■ The task ■
Where the line with "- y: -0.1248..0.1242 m" appears below, start writing out lines exactly, and finish with the line with "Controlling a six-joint", which is included; write out nothing else.

:: Exercise input ::

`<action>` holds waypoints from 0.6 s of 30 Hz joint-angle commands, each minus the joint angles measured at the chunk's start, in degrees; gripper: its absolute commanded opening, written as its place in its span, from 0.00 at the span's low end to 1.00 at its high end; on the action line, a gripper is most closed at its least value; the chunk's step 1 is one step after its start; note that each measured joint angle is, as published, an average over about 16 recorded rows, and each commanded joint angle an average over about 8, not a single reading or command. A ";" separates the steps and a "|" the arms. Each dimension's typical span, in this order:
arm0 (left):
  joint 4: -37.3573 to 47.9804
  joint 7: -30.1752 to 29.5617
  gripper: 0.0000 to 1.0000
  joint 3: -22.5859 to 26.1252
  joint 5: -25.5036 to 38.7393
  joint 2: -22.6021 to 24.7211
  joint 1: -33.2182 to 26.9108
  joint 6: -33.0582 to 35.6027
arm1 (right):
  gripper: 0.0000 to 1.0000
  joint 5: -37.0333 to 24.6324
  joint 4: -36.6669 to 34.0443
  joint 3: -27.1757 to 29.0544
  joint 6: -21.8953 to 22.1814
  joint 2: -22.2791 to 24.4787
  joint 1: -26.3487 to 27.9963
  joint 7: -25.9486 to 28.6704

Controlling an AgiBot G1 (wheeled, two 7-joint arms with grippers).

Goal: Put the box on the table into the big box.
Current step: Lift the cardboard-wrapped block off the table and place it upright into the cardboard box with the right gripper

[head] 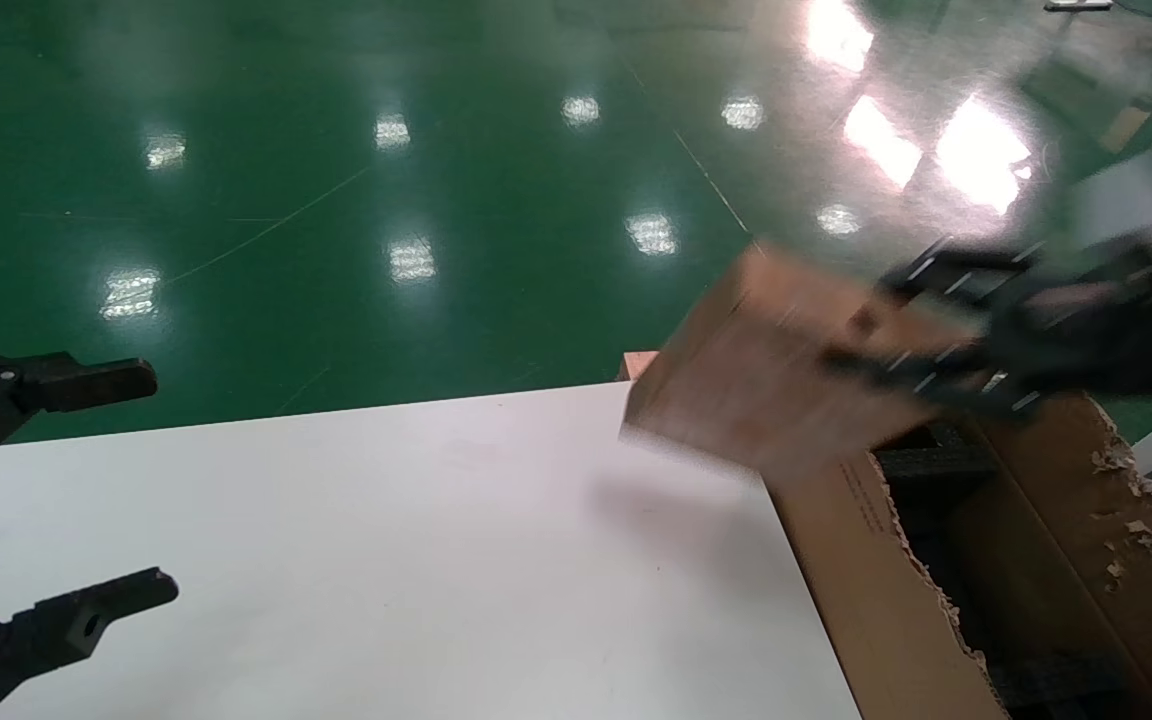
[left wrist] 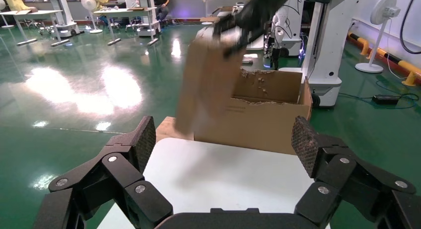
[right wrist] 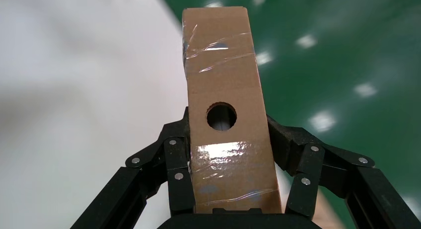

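While the white table [head: 386, 560] fills most of the head view, the big box [head: 886, 600] sits just off its right edge, torn rim up, black foam inside. Box [head: 766, 370] is up in the air, tilted, over that corner where table meets big box. Right gripper [right wrist: 229, 164] is clamped on its two sides, taped face with the hole showing. It's blurry, so probably touching nothing else. Left gripper [left wrist: 223, 144] hovers at the table's left, jaws spread wide, holding nothing.

motion-blurred box [head: 756, 390] and right pincer [head: 921, 325], big box [head: 896, 600] cut off by frame edge
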 commanded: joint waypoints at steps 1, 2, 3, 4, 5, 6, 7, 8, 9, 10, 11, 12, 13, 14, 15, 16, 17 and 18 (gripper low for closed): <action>0.00 0.00 0.02 0.00 0.00 0.00 0.00 0.00 | 0.00 0.21 2.43 0.83 0.49 3.01 2.62 1.01; 0.00 0.00 0.00 0.00 0.00 0.00 0.00 0.00 | 0.00 -0.05 3.07 1.34 0.86 4.29 3.55 1.45; 0.00 0.00 0.00 0.00 0.00 0.00 0.00 0.00 | 0.00 -0.32 3.61 1.81 1.27 5.51 4.37 1.90; 0.00 0.00 0.00 0.00 0.00 0.00 0.00 0.00 | 0.00 -0.59 4.04 2.25 1.68 6.68 5.07 2.33; 0.00 0.00 0.00 0.00 0.00 0.00 0.00 0.00 | 0.00 -0.80 4.36 2.64 2.06 7.77 5.64 2.71; 0.00 0.00 0.00 0.00 0.00 0.00 0.00 0.00 | 0.00 -0.99 4.56 2.94 2.43 8.80 6.06 3.10; 0.00 0.00 0.00 0.00 0.00 0.00 0.00 0.00 | 0.00 -1.15 4.64 3.18 2.84 9.77 6.38 3.40; 0.00 0.00 0.00 0.00 0.00 0.00 0.00 0.00 | 0.00 -1.25 4.56 3.34 3.24 10.69 6.58 3.62; 0.00 0.00 0.00 0.00 0.00 0.00 0.00 0.00 | 0.00 -1.28 4.29 3.39 3.73 11.59 6.67 3.81; 0.00 0.00 0.00 0.00 0.00 0.00 0.00 0.00 | 0.00 -1.28 3.88 3.35 4.28 12.46 6.67 3.95; 0.00 0.00 0.00 0.00 0.00 0.00 0.00 0.00 | 0.00 -1.24 3.36 3.20 4.83 13.24 6.56 4.00; 0.00 0.00 0.00 0.00 0.00 0.00 0.00 0.00 | 0.00 -1.13 2.71 2.92 5.43 13.96 6.36 4.03; 0.00 0.00 0.00 0.00 0.00 0.00 0.00 0.00 | 0.00 -0.95 1.96 2.55 6.06 14.63 6.10 4.07; 0.00 0.00 0.00 0.00 0.00 0.00 0.00 0.00 | 0.00 -0.69 1.18 2.09 6.67 15.22 5.79 4.08; 0.00 0.00 0.00 0.00 0.00 0.00 0.00 0.00 | 0.00 -0.34 0.29 1.49 7.29 15.76 5.42 4.12; 0.00 0.00 0.00 0.00 0.00 0.00 0.00 0.00 | 0.00 0.08 -0.67 0.80 7.90 16.25 5.00 4.19; 0.00 0.00 0.00 0.00 0.00 0.00 0.00 0.00 | 0.00 0.55 -1.59 0.04 8.42 16.66 4.58 4.25; 0.00 0.00 0.00 0.00 0.00 0.00 0.00 0.00 | 0.00 1.14 -2.58 -0.86 8.89 17.04 4.14 4.33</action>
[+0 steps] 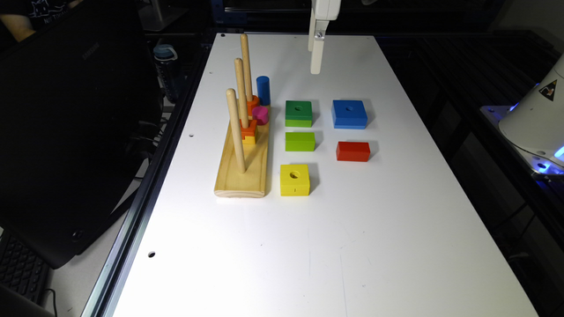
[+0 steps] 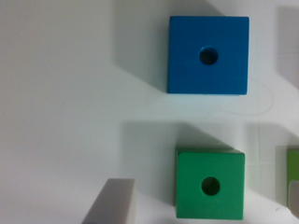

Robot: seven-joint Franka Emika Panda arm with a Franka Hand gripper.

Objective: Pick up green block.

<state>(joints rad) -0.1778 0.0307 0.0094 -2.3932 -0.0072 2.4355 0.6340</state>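
Observation:
The green block (image 1: pixel 298 113) is square, with a dark green top, a round centre hole and a lime lower layer. It rests on the white table (image 1: pixel 308 229), beside the peg board. My gripper (image 1: pixel 316 66) hangs well above the table, beyond the block toward the far end. In the wrist view the green block (image 2: pixel 210 184) lies below, between one pale finger (image 2: pixel 112 203) and the edge of the other finger (image 2: pixel 294 198). The fingers stand wide apart with nothing held, so the gripper is open.
A blue square block (image 1: pixel 349 113) sits to the exterior view's right of the green one. A lime rectangular block (image 1: pixel 300 141), a red block (image 1: pixel 353 151) and a yellow block (image 1: pixel 294 179) lie nearer. The wooden peg board (image 1: pixel 243 163) stands at the exterior view's left, with a blue cylinder (image 1: pixel 263 90).

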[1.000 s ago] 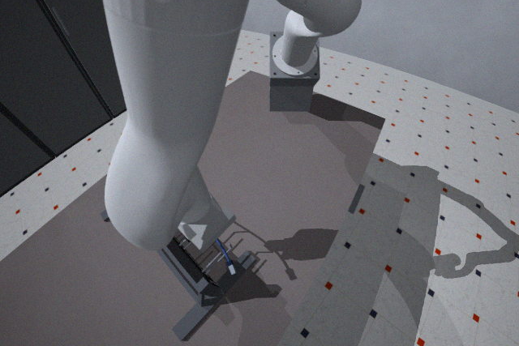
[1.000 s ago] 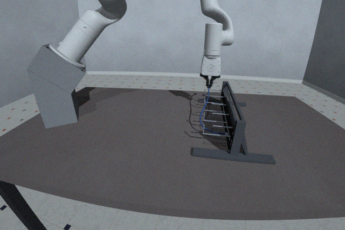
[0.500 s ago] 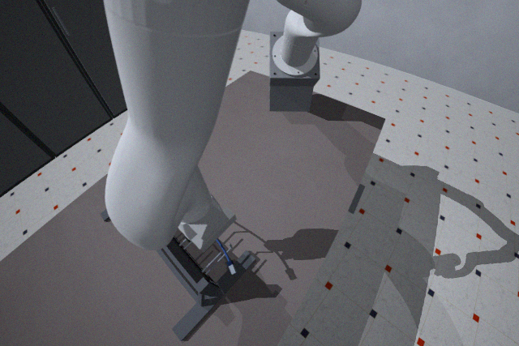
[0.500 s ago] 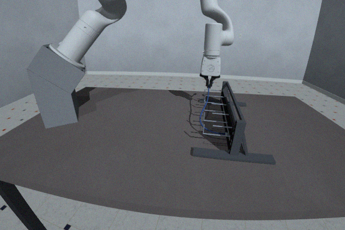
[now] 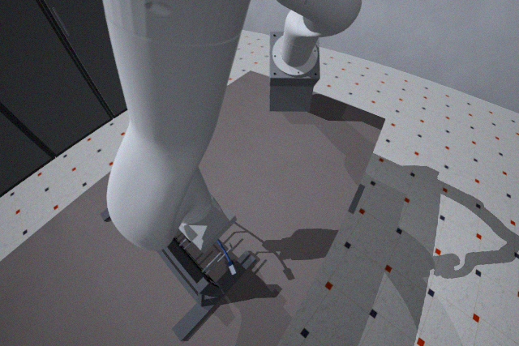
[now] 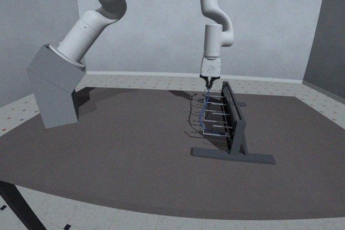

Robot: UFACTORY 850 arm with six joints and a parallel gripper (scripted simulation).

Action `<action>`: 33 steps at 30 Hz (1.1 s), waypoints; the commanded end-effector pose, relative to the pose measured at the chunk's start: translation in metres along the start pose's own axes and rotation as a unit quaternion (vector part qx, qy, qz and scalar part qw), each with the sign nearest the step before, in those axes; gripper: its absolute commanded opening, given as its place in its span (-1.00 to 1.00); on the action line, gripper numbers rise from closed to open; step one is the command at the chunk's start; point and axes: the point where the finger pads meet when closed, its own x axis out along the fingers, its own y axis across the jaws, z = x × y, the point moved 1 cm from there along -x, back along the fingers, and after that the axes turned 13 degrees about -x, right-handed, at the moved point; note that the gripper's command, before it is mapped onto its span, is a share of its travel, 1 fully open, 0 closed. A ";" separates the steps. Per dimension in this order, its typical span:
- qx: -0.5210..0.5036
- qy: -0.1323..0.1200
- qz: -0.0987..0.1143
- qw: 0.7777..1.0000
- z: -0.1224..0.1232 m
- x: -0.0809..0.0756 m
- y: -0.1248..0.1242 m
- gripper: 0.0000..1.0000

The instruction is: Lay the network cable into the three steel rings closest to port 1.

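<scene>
A blue network cable [image 6: 202, 113] hangs in a curve in front of the dark patch panel [image 6: 233, 116], among the steel rings [image 6: 215, 116] that stick out from it. Its lower end reaches the panel near the bottom front [image 6: 221, 132]. My gripper [image 6: 209, 84] points straight down above the far end of the rack and is shut on the cable's upper end. In the top view the cable [image 5: 225, 254] and its white plug [image 5: 231, 268] show beside the rack [image 5: 199, 267]; my arm hides the gripper there.
The rack stands on a grey crossbar foot [image 6: 232, 155] on the dark mat. My arm's base [image 6: 54, 93] is far left. Dark cabinets [image 5: 45, 61] line one wall.
</scene>
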 end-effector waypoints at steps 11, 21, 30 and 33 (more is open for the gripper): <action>0.000 0.000 0.001 1.000 0.000 0.011 0.001 -1.00; 0.000 0.000 0.001 1.000 0.000 0.022 0.001 -1.00; 0.000 0.000 0.001 1.000 0.000 0.031 0.001 -1.00; 0.000 0.000 0.001 1.000 0.000 0.034 0.001 -1.00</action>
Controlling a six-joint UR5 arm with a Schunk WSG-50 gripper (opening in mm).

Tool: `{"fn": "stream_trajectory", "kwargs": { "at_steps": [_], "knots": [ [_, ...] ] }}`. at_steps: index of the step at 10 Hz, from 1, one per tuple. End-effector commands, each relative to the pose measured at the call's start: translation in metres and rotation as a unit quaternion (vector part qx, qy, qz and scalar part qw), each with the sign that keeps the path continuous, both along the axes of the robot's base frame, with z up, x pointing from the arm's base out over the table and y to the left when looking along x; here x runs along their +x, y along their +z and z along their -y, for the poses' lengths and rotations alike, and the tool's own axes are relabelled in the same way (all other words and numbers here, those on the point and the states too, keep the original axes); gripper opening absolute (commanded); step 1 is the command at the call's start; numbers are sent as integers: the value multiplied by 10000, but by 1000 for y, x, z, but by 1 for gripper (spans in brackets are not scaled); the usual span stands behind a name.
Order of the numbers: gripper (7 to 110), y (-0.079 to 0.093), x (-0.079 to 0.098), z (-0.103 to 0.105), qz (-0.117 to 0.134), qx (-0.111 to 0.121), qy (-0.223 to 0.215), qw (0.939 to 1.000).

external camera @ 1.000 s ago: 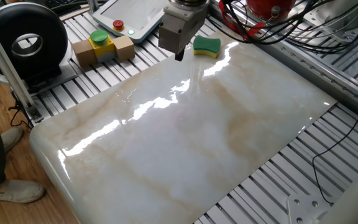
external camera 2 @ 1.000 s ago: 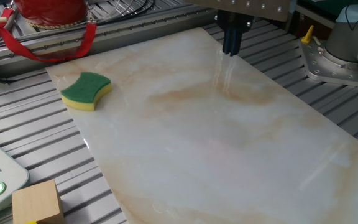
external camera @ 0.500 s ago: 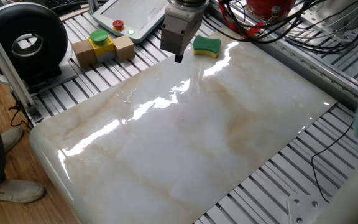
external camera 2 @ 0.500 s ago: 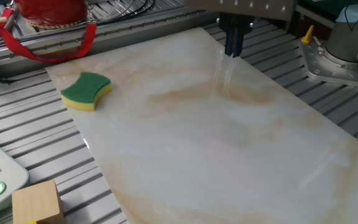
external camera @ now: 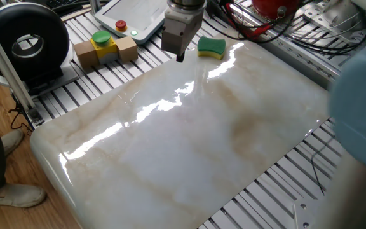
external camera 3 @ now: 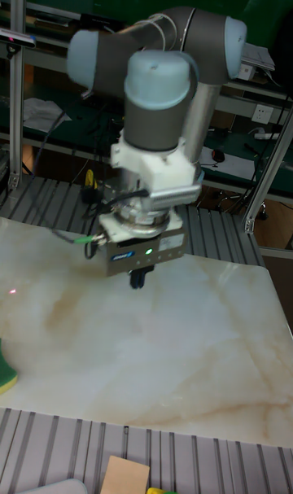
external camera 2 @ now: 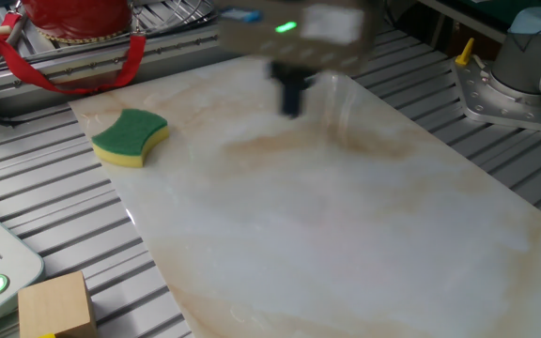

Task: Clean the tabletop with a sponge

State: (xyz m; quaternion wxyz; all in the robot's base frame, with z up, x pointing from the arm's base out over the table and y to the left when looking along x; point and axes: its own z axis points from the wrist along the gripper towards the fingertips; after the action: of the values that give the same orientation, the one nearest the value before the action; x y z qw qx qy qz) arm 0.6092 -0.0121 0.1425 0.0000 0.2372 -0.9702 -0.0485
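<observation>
The sponge (external camera: 211, 47), green on top and yellow below, lies on the far corner of the white marble tabletop (external camera: 189, 146). It also shows at the slab's left edge in the other fixed view (external camera 2: 130, 137) and at the left border of the tall view (external camera 3: 4, 376). My gripper (external camera: 180, 56) hangs just above the tabletop, a short way to the left of the sponge and apart from it. Its dark fingers stand together with nothing between them. Motion blurs the gripper (external camera 2: 292, 99) in the other fixed view. From the tall view, the gripper (external camera 3: 140, 279) points straight down over the tabletop (external camera 3: 163, 356).
A yellow-and-green button on wooden blocks (external camera: 101, 41) and a control pendant (external camera: 132, 16) sit on the ribbed metal slats beyond the slab. Red gear with cables (external camera 2: 73, 19) lies behind the sponge. The arm's blurred elbow (external camera: 361, 108) fills the right side. A black round device (external camera: 24, 41) stands far left.
The gripper has swept sideways over the slab toward the sponge's side, now blurred by motion. The arm's elbow has swung into the right of one fixed view. The sponge has not moved.
</observation>
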Motion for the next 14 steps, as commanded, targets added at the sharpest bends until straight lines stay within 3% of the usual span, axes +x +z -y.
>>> {"fn": "stream_trajectory", "kwargs": {
  "at_steps": [1, 4, 5, 6, 8, 10, 11, 12, 14],
  "knots": [
    [7, -29, 47, 70, 44, -187, 54, 9998],
    [7, -36, 61, 122, 94, -285, 267, 9992],
    [7, -39, 60, 127, 112, -332, 197, 9992],
    [7, -41, 59, 121, 83, -224, 190, 9995],
    [7, -35, 40, 110, -392, -144, -14, 9991],
    [7, -33, 28, 105, -671, -74, -423, 9968],
    [7, -33, 30, 101, -626, 29, -299, 9976],
    [7, -33, 30, 103, -584, 20, 163, 9982],
    [7, -30, 36, 76, -442, 571, 307, 9969]
  ]
}}
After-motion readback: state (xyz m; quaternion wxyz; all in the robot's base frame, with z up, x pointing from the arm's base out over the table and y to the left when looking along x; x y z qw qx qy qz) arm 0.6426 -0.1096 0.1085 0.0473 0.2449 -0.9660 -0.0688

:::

■ Answer to this exercise ■
- y: -0.1248..0.1242 m
- gripper: 0.0000..1.0000

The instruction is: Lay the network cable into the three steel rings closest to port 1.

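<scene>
A blue network cable [image 6: 202, 113] hangs in a curve in front of the dark patch panel [image 6: 233, 116], among the steel rings [image 6: 215, 116] that stick out from it. Its lower end reaches the panel near the bottom front [image 6: 221, 132]. My gripper [image 6: 209, 84] points straight down above the far end of the rack and is shut on the cable's upper end. In the top view the cable [image 5: 225, 254] and its white plug [image 5: 231, 268] show beside the rack [image 5: 199, 267]; my arm hides the gripper there.
The rack stands on a grey crossbar foot [image 6: 232, 155] on the dark mat. My arm's base [image 6: 54, 93] is far left. Dark cabinets [image 5: 45, 61] line one wall.
</scene>
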 end-effector waypoints at steps 11, 21, 30 and 33 (more is open for the gripper): <action>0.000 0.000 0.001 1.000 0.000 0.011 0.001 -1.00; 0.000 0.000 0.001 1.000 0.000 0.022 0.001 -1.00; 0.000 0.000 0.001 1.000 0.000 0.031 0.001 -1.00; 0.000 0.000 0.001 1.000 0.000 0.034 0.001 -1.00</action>
Controlling a six-joint UR5 arm with a Schunk WSG-50 gripper (opening in mm).

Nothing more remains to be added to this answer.